BEGIN Exercise inputs

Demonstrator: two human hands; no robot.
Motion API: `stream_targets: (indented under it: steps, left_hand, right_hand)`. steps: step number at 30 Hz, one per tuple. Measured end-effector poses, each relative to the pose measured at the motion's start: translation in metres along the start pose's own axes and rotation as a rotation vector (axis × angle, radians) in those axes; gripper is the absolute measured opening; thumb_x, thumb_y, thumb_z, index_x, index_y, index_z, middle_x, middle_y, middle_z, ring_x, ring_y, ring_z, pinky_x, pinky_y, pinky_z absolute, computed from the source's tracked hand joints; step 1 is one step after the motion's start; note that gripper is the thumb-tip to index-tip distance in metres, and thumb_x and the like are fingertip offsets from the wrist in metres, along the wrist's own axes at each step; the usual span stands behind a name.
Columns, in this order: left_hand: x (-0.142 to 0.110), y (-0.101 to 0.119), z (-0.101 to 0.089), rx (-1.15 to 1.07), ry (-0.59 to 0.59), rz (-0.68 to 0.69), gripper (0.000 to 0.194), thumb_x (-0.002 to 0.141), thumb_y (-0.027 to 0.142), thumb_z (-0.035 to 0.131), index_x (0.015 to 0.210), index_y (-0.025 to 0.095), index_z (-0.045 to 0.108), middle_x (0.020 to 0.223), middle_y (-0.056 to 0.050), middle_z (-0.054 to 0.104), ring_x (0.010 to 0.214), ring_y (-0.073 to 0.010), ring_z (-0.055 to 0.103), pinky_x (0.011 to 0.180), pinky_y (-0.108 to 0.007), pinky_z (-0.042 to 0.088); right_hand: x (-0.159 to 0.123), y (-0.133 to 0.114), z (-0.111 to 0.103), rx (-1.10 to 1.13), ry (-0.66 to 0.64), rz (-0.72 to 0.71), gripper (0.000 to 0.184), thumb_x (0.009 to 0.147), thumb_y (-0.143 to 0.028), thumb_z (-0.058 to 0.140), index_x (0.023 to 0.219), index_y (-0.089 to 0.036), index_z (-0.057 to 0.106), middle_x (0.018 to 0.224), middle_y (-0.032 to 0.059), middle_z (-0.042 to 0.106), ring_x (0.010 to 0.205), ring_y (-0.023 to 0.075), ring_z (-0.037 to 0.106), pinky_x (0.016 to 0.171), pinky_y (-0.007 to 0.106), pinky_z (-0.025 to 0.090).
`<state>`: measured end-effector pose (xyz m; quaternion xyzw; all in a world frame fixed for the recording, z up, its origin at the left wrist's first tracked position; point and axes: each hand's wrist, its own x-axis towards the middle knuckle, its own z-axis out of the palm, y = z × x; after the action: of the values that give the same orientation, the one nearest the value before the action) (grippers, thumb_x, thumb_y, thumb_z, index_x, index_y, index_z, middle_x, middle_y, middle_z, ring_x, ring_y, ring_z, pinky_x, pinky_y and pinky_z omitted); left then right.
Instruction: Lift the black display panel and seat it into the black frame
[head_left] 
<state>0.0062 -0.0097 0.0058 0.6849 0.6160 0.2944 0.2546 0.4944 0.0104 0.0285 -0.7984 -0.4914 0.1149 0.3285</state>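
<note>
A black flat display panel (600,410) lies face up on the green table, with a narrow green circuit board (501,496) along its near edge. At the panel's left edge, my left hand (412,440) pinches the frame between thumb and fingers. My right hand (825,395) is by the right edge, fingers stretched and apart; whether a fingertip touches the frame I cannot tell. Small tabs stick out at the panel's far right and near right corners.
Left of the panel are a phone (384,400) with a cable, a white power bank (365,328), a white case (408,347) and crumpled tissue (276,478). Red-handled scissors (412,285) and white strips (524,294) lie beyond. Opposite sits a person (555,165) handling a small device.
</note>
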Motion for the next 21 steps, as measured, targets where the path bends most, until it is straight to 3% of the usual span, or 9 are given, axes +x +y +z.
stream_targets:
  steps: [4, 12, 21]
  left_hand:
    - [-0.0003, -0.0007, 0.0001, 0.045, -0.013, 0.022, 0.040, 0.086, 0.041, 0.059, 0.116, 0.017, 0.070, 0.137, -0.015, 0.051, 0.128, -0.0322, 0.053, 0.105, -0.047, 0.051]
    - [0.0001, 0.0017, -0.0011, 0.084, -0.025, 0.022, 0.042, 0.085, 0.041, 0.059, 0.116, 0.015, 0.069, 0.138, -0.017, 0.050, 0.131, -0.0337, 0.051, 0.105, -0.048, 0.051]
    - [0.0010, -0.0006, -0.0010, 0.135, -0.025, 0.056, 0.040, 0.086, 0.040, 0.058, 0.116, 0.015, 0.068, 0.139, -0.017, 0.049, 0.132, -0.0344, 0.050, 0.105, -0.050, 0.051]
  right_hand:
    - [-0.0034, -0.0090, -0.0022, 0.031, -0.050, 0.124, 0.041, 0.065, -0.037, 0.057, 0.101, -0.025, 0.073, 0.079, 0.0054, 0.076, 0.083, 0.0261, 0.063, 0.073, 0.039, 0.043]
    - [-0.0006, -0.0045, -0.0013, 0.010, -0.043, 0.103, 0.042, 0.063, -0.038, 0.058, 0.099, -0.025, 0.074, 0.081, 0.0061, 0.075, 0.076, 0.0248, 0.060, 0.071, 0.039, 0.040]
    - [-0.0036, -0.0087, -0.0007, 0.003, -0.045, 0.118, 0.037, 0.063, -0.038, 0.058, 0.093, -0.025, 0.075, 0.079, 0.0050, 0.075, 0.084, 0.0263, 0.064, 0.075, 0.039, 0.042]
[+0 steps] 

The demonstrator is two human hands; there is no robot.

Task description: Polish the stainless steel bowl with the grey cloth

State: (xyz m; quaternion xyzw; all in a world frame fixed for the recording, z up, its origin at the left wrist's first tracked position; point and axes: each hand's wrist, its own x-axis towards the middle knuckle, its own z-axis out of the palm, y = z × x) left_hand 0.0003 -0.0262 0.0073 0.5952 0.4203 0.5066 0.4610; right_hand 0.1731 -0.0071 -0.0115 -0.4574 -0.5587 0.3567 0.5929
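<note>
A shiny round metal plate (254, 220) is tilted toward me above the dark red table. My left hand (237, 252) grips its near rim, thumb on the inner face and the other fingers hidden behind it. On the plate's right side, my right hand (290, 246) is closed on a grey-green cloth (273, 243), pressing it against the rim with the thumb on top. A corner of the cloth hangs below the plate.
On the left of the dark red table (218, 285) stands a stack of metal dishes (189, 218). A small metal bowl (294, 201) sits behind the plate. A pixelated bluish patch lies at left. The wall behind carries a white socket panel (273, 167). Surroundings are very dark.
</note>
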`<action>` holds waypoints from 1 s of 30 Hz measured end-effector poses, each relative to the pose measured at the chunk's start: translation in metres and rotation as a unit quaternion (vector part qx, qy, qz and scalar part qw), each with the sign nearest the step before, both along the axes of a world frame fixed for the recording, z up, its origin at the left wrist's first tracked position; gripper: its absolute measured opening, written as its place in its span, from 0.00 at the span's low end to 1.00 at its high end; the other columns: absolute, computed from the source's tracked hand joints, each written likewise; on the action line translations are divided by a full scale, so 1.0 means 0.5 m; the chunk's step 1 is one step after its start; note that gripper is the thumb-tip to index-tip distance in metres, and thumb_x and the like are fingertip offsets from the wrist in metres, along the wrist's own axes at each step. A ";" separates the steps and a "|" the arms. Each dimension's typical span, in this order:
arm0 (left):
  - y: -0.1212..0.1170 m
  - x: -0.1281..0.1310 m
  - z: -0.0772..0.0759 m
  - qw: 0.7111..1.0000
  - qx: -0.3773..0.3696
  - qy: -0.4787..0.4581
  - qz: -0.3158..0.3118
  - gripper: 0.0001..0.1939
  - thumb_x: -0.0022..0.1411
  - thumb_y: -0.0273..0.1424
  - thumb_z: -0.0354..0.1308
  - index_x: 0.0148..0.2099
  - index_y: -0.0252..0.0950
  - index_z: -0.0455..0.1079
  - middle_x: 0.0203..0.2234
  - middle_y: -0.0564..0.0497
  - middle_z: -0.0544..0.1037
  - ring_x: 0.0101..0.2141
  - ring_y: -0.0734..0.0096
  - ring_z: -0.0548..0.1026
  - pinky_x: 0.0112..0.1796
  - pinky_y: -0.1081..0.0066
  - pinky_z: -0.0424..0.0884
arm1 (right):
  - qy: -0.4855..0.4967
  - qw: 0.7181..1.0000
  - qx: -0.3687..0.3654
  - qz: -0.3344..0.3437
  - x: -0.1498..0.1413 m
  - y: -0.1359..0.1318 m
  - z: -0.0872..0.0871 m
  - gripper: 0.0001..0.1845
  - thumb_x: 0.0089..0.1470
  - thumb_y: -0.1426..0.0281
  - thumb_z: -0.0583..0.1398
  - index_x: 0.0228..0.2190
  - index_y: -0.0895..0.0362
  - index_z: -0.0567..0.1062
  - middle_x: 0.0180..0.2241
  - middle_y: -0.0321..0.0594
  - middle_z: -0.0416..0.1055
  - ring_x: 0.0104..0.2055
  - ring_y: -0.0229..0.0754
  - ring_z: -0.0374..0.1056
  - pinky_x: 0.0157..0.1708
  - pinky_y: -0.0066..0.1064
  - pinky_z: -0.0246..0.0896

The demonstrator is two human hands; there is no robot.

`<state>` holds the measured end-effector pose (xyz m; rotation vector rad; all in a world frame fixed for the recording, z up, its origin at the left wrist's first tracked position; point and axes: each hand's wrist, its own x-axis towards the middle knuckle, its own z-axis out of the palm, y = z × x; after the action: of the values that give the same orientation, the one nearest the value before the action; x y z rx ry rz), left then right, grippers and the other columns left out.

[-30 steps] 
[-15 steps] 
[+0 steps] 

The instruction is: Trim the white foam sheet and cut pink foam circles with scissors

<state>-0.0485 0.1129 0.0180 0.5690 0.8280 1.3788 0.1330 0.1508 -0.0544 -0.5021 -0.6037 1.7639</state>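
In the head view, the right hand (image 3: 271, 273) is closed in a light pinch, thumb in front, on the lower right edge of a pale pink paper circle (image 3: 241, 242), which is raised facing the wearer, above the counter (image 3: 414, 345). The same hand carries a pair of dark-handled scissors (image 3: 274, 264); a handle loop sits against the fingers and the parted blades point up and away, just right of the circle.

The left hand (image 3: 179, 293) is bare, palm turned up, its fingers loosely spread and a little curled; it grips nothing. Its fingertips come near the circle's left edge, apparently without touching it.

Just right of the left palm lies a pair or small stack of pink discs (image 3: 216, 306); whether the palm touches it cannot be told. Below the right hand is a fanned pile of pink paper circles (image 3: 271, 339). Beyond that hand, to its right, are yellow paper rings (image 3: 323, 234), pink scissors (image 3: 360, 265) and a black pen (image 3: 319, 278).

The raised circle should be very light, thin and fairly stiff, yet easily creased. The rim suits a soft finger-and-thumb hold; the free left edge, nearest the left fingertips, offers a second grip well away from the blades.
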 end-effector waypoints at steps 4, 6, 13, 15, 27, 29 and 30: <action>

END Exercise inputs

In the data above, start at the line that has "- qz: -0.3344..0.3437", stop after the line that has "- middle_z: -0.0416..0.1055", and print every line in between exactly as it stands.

◆ Solution to this problem ◆
  - qz: -0.3344..0.3437
  - x: -0.1498..0.1413 m
  - y: -0.1359..0.1318 m
  - z: -0.0872..0.0871 m
  - gripper: 0.0001..0.1845
  - thumb_x: 0.0089..0.1470
  - thumb_y: -0.1426..0.0281
  - thumb_z: -0.0583..0.1398
  - index_x: 0.0228..0.2190
  - index_y: -0.0895..0.0362
  - index_z: -0.0567..0.1062
  - middle_x: 0.0180..0.2241
  - middle_y: -0.0321..0.0594
  - middle_z: -0.0416..0.1055

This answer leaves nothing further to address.